For this exercise, retype the lines from the one that holds "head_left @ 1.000" through the one that holds "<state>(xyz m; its" in the records below, both included, exactly and without pictures.

•••

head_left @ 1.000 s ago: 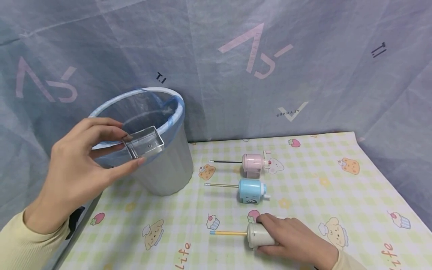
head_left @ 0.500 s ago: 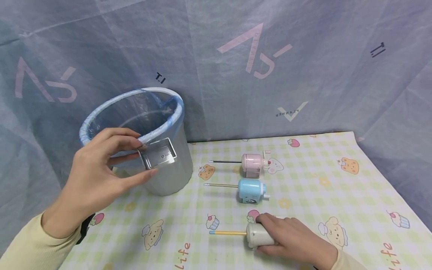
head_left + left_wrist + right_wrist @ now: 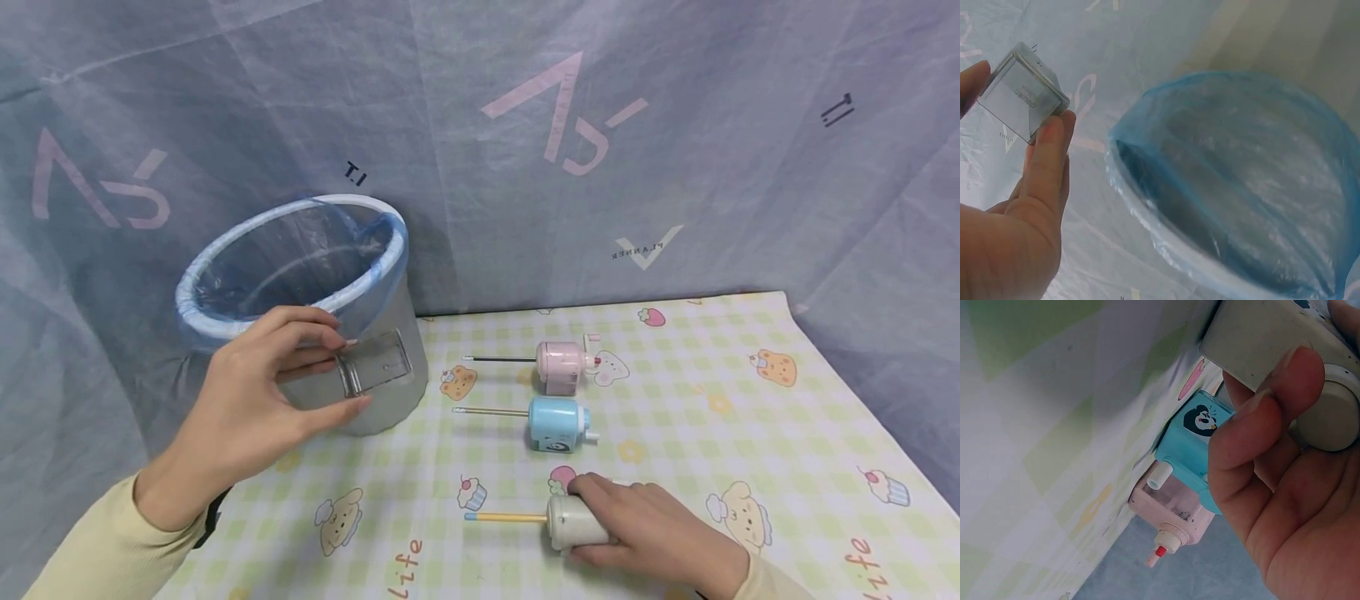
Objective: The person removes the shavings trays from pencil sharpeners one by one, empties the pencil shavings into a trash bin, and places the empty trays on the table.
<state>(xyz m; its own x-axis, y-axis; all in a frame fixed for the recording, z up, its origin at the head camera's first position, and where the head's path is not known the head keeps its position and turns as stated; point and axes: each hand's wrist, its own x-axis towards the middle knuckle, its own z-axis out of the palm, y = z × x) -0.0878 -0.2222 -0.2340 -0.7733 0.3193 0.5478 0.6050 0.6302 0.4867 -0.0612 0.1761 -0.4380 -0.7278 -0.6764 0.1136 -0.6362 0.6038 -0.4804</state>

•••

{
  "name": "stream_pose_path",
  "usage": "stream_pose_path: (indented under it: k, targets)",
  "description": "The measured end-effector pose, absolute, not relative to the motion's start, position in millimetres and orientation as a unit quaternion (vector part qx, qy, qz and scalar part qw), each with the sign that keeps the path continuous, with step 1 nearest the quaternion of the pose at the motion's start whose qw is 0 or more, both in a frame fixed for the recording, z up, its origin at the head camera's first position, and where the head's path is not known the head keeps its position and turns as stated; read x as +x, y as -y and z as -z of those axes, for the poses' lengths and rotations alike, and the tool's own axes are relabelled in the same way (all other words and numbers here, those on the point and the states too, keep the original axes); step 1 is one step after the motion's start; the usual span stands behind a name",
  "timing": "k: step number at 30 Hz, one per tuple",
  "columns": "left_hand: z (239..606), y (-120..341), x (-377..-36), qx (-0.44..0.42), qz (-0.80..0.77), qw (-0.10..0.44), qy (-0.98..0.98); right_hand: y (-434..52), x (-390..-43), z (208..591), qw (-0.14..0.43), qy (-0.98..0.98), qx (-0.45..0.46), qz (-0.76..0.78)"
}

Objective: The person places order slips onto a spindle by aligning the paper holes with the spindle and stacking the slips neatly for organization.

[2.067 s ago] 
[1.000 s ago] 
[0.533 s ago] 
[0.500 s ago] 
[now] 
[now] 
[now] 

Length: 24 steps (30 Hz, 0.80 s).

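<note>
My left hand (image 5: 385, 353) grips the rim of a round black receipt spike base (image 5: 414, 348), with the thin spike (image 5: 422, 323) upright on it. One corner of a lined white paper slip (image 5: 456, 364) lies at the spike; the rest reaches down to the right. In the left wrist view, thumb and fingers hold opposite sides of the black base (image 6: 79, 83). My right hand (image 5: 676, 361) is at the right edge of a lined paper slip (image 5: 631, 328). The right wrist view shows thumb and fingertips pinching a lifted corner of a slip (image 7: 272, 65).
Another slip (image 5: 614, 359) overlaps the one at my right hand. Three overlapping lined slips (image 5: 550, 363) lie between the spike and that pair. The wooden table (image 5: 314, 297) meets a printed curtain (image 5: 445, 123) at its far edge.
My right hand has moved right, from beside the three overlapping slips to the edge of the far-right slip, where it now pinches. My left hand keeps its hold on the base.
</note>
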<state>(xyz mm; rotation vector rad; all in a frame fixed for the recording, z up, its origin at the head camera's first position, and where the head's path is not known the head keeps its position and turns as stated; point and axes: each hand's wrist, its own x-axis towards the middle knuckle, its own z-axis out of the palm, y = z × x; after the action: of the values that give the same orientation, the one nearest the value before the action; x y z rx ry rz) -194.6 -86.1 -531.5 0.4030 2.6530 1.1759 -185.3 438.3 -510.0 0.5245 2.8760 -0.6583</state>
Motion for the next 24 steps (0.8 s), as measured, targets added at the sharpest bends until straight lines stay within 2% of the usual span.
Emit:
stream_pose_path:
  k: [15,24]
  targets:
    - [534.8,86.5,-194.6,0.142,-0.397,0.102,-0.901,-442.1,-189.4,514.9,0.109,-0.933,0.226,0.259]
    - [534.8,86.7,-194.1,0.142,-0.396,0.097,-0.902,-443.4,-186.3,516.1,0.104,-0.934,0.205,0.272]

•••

Exercise output:
head_left @ 1.000 s ago: 
head_left @ 0.500 s ago: 
head_left + left_wrist + right_wrist @ now: 
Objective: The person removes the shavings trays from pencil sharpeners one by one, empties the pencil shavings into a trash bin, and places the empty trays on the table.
<state>(xyz m; its own x-axis, y-axis; all in a frame fixed for the recording, z up, its origin at the head camera's first position, and where the head's path is not known the head keeps its position and turns as stated; point and axes: each hand's wrist, its own x-axis towards the middle knuckle, its own z-axis out of the palm, y = z × x) -0.0878 -0.2222 -0.2340 -0.7733 0.3193 0.5478 0.6050 0.6302 0.4867 -0.0612 0.1761 -0.4380 -0.7278 -0.6764 0.1136 -0.6362 0.6038 -0.4804</state>

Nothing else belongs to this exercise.